*** Dataset extract ***

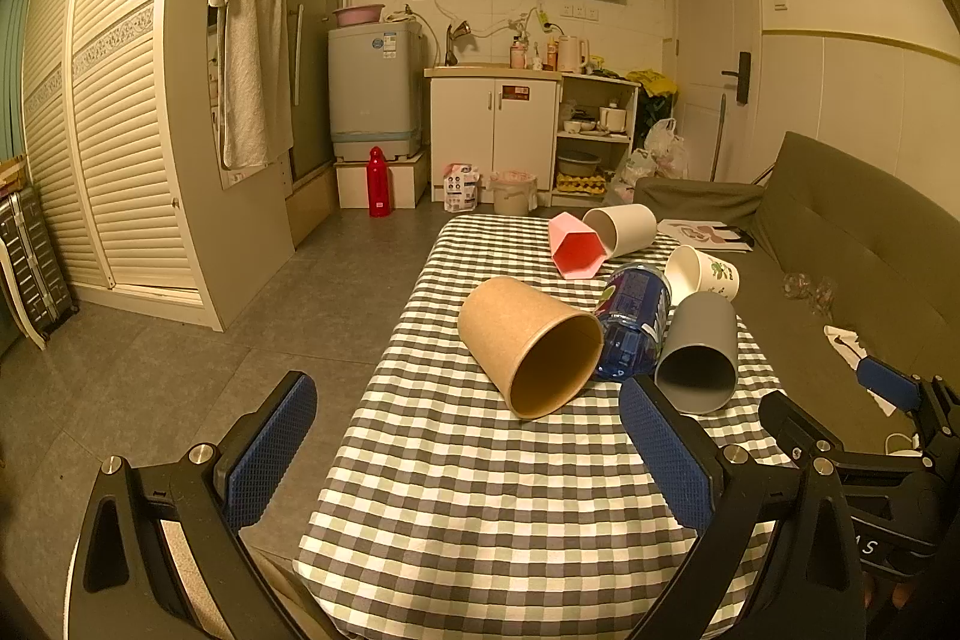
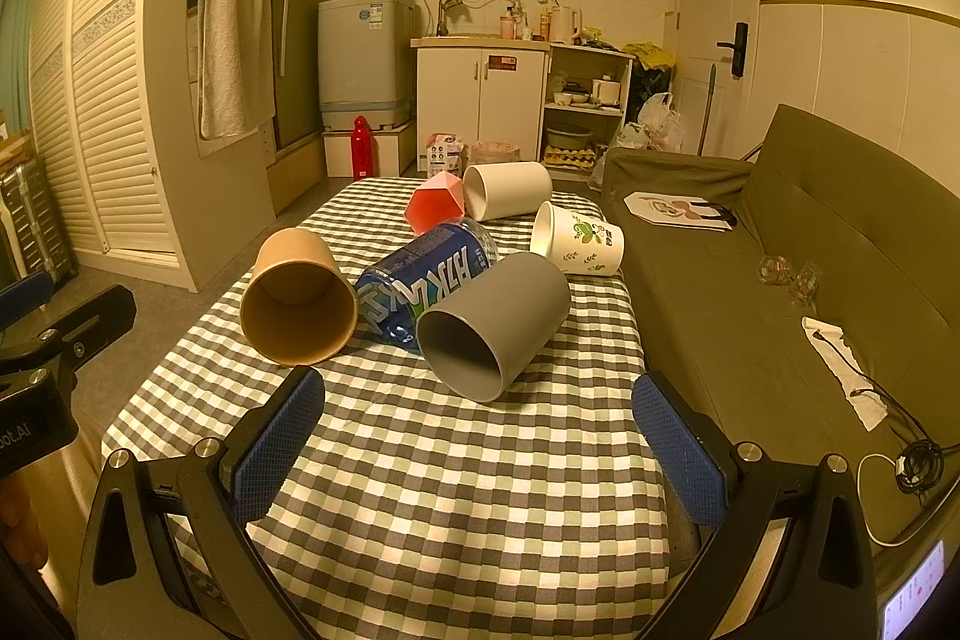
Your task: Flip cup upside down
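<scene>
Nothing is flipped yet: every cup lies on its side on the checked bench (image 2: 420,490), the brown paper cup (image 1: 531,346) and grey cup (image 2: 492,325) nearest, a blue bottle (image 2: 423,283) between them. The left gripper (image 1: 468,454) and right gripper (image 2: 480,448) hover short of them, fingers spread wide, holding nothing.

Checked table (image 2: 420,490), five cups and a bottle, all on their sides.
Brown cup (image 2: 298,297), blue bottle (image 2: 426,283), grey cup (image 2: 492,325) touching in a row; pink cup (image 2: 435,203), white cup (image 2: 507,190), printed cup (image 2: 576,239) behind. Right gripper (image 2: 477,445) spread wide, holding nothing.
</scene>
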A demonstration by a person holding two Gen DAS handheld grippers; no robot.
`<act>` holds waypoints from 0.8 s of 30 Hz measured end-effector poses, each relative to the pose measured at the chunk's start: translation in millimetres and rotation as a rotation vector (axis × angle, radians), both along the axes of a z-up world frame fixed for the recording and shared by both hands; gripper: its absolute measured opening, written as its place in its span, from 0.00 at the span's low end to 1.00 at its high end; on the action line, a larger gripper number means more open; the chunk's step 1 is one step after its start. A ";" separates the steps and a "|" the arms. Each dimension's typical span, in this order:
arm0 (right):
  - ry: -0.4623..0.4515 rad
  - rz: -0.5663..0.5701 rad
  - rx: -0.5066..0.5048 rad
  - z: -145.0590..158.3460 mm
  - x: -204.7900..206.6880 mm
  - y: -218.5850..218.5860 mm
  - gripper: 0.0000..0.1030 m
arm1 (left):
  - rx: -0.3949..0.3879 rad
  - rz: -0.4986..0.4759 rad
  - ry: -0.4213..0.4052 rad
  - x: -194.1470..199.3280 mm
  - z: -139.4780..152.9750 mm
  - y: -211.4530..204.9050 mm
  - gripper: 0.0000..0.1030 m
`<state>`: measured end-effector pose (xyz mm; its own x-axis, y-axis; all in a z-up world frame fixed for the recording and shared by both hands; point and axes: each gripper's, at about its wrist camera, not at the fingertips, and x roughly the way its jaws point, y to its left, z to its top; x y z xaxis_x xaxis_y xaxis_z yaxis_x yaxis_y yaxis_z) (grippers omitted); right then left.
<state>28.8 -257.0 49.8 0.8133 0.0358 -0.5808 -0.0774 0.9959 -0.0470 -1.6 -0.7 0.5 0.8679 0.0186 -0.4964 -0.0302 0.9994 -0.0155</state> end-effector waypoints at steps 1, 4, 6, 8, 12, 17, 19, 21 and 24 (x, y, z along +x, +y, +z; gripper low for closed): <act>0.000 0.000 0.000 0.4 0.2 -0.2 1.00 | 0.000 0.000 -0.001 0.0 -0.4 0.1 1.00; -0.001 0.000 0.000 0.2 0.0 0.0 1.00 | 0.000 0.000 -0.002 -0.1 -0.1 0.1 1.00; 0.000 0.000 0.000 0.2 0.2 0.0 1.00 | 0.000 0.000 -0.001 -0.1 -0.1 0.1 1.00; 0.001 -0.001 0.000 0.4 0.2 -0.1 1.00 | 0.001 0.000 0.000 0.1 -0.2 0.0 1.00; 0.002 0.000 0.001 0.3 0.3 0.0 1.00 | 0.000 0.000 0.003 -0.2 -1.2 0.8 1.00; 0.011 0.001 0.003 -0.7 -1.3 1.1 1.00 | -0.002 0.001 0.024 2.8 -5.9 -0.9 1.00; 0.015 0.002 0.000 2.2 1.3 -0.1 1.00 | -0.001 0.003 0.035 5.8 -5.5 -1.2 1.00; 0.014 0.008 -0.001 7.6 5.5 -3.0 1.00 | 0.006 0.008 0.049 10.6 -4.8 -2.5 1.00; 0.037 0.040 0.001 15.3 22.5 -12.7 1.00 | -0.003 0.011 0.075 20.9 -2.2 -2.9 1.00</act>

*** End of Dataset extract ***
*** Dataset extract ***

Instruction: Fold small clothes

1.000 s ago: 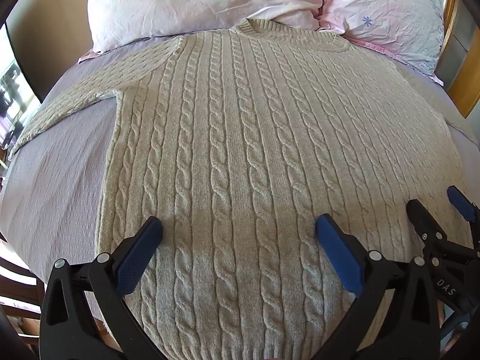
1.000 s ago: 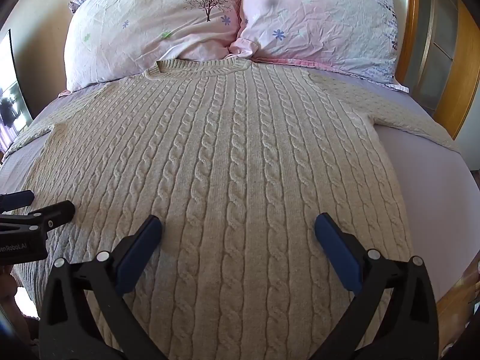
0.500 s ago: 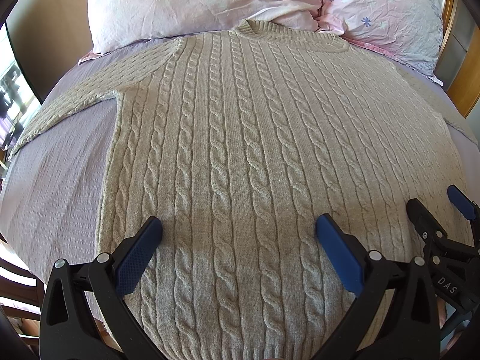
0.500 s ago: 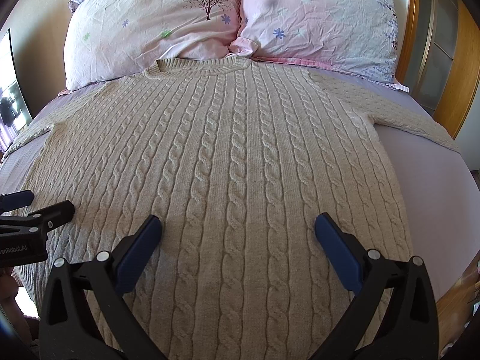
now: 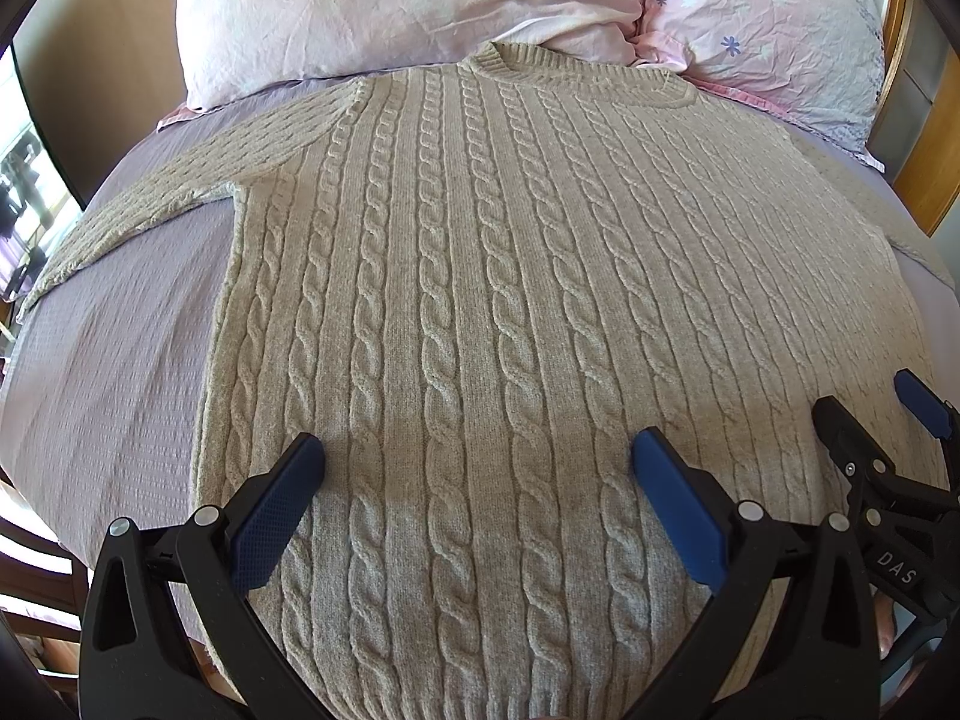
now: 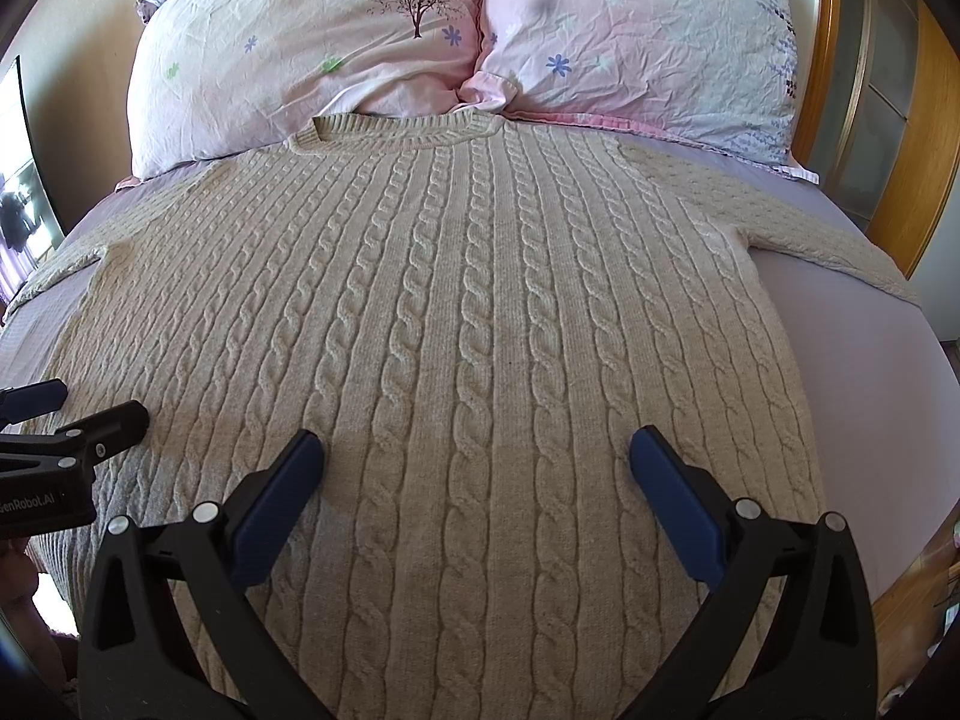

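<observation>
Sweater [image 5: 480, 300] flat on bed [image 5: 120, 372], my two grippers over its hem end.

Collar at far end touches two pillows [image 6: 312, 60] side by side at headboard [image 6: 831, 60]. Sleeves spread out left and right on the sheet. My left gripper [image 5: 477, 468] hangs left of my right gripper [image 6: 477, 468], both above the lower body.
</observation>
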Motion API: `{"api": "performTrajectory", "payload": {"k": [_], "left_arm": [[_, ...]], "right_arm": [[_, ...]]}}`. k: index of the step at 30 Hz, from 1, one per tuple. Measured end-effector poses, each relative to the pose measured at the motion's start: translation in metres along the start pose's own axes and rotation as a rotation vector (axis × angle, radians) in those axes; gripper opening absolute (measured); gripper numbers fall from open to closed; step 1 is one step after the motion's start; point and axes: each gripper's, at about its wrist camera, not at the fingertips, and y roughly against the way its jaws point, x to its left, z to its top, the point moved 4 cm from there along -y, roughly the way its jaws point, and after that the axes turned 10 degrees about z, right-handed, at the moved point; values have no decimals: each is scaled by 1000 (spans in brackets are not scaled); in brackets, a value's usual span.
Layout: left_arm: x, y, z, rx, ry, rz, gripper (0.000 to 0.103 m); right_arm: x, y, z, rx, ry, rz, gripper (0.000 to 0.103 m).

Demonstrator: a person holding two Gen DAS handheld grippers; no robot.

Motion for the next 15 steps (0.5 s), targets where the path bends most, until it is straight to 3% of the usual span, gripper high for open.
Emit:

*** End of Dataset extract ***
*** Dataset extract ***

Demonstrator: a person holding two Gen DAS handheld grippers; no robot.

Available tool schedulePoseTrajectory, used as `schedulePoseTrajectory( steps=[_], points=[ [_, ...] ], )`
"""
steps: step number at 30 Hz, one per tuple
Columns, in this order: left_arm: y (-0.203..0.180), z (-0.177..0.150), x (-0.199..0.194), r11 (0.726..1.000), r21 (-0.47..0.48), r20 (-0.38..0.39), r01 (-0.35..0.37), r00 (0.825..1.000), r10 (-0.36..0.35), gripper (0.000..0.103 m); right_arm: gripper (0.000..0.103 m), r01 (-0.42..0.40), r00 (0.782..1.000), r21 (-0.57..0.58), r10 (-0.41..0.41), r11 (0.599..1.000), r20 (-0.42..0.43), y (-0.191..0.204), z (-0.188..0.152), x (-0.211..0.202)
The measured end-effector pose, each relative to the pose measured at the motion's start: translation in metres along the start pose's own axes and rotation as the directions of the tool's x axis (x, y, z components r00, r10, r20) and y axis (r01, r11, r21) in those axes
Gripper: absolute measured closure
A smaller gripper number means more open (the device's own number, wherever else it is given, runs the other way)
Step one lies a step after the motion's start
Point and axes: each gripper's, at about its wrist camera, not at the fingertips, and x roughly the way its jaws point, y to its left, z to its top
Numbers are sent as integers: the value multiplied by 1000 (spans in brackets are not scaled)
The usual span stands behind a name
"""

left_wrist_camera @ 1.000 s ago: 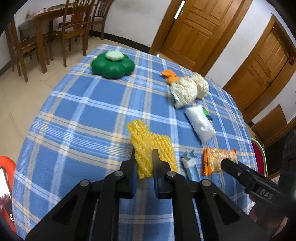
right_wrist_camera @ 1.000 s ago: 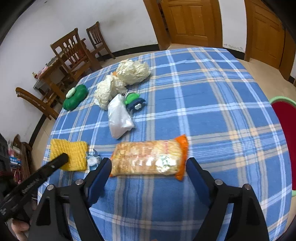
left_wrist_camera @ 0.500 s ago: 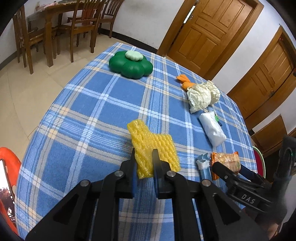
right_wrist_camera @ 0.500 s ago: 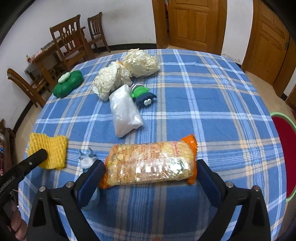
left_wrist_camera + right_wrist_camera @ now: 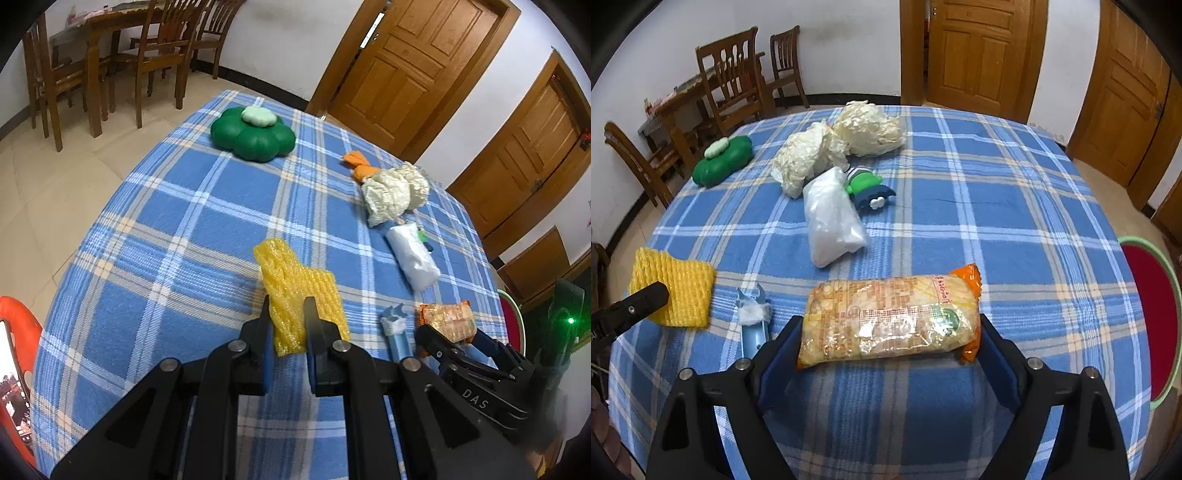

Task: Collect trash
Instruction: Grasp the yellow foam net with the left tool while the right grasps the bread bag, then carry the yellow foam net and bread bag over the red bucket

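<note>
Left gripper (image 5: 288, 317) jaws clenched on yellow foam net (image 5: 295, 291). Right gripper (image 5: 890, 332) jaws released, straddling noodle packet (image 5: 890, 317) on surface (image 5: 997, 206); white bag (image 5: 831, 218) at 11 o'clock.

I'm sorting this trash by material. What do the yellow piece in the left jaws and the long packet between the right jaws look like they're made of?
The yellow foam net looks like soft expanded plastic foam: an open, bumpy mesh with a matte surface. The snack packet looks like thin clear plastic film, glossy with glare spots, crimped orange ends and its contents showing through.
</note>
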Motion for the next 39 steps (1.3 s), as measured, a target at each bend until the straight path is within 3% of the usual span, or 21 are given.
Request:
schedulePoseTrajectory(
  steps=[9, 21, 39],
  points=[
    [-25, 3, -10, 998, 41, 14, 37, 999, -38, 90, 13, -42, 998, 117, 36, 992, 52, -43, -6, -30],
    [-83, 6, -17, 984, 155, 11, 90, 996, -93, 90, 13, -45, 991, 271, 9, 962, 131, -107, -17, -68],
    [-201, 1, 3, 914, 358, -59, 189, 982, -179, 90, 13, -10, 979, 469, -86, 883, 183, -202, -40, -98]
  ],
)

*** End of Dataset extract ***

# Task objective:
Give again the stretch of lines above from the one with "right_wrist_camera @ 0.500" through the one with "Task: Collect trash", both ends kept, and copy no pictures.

# Output of the exercise:
right_wrist_camera @ 0.500 s ago: 
left_wrist_camera + right_wrist_camera @ now: 

Task: Collect trash

The given answer completes the exercise.